The task
The listing below holds a line with "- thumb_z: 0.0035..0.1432" and a later line with "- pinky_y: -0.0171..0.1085". Write out those two lines and every line between them, exactly, and nothing else.
+---+
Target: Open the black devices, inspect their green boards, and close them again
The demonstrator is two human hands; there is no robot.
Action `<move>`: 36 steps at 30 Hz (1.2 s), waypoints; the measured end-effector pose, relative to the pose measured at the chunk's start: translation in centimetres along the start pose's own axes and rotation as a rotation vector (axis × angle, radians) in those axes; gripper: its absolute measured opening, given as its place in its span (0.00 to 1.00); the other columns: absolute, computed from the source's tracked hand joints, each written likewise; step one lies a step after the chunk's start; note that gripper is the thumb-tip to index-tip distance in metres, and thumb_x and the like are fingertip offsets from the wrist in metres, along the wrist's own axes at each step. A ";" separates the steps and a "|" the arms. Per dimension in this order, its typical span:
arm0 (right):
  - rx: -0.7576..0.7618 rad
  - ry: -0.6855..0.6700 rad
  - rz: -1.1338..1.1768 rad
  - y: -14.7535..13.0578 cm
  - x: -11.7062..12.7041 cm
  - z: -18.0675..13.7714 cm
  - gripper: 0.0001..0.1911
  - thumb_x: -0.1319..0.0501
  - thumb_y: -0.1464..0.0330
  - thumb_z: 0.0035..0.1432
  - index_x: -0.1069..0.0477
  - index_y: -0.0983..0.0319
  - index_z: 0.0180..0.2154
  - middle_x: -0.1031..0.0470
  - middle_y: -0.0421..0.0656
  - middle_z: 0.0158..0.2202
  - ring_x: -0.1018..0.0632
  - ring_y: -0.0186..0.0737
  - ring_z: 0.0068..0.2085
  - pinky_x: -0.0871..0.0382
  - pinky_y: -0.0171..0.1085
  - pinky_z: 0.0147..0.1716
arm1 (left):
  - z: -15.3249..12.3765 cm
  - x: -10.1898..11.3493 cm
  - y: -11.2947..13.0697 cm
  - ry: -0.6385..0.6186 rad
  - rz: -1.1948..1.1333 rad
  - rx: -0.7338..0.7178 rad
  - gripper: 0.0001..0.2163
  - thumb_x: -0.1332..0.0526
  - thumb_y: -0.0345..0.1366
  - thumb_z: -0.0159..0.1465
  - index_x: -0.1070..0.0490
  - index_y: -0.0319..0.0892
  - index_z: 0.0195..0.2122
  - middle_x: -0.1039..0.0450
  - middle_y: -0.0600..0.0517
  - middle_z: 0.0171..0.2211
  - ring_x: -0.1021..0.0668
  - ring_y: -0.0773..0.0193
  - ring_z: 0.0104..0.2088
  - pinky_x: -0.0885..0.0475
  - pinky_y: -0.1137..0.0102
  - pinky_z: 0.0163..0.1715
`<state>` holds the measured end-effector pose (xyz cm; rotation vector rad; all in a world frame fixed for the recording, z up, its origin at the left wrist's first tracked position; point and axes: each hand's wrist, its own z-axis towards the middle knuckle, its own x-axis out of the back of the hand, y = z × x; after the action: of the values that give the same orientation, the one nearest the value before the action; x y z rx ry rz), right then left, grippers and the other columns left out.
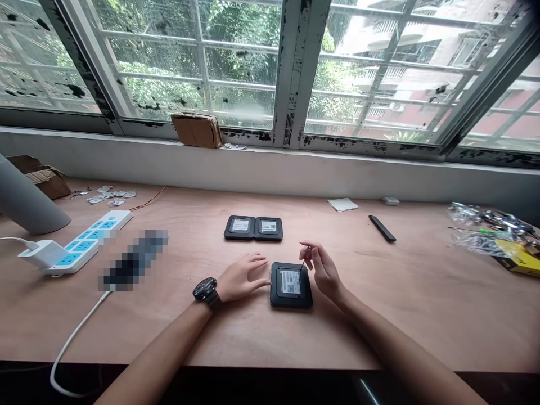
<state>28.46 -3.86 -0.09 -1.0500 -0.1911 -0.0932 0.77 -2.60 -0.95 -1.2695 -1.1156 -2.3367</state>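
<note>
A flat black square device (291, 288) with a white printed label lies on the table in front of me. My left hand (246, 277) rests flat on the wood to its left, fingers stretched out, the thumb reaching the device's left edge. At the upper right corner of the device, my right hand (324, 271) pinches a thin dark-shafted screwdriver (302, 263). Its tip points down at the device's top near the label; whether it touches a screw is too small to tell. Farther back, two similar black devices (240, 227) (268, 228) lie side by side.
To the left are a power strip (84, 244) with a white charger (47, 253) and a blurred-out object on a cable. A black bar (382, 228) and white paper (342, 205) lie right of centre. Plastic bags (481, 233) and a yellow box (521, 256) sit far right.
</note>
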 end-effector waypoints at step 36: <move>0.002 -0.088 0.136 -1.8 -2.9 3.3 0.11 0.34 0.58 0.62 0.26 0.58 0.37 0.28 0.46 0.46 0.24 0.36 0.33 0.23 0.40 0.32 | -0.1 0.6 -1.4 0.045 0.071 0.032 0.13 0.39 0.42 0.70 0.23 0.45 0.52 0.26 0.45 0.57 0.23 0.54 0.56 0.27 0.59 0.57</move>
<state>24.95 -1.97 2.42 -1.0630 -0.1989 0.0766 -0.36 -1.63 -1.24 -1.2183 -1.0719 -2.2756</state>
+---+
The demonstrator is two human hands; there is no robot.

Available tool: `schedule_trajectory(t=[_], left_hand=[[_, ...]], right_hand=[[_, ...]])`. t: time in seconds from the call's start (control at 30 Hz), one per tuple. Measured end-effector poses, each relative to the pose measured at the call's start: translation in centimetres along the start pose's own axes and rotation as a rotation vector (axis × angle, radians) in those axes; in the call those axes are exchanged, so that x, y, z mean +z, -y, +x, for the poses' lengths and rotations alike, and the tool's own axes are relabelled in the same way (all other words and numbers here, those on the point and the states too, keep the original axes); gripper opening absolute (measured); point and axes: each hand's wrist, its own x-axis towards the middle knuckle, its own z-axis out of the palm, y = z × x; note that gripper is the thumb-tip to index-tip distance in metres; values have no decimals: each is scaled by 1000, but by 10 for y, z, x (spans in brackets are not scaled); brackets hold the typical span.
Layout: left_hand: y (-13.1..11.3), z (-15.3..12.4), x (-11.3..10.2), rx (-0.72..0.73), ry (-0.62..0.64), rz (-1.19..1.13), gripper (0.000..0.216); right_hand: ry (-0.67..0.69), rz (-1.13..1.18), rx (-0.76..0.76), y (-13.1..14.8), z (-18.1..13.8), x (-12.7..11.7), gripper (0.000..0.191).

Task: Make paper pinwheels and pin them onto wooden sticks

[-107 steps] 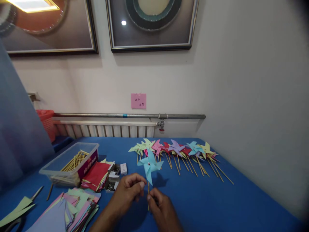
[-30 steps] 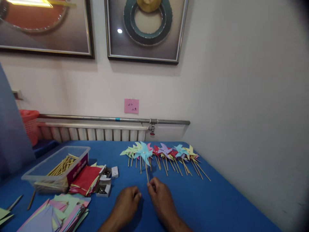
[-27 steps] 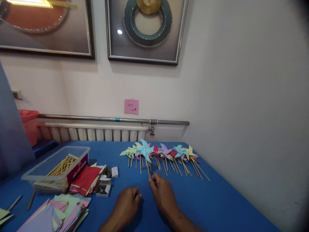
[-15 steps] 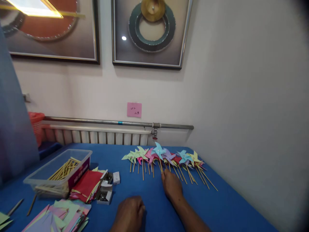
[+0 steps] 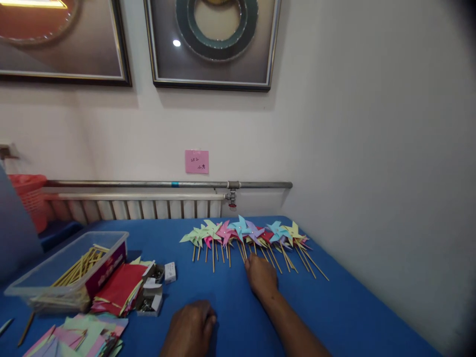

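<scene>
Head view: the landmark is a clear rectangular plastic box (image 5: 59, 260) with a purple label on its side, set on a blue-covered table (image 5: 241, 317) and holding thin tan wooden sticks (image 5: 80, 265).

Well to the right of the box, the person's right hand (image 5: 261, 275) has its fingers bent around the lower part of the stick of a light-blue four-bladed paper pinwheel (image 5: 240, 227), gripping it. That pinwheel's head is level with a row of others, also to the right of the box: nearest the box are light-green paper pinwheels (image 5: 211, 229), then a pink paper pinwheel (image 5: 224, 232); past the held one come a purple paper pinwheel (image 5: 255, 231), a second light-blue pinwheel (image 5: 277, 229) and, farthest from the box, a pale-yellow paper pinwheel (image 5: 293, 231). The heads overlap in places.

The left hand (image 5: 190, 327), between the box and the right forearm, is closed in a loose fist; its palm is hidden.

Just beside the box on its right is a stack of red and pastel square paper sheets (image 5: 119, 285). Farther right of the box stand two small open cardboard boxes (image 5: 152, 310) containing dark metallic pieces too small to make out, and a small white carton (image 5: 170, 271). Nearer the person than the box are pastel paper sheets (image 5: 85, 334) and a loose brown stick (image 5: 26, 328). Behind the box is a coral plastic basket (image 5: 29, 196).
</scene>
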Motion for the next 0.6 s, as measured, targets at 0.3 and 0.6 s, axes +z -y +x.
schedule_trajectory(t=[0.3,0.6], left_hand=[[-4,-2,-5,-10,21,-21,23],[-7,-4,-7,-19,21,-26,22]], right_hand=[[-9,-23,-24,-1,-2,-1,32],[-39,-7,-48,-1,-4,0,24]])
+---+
Response
  - thumb_z: 0.0035..0.1432
  - index_x: -0.1069..0.0477
  - index_y: -0.0983..0.0319
  - index_z: 0.0180..0.2154
  - middle_x: -0.1031..0.0470
  - middle_y: -0.0421..0.0656
  - middle_z: 0.0158..0.2202
  - ring_x: -0.1018..0.0632
  - ring_y: -0.0186..0.0737
  - ring_z: 0.0068..0.2085
  - pinky_x: -0.0871..0.0382
  - pinky_y: -0.0171..0.1085

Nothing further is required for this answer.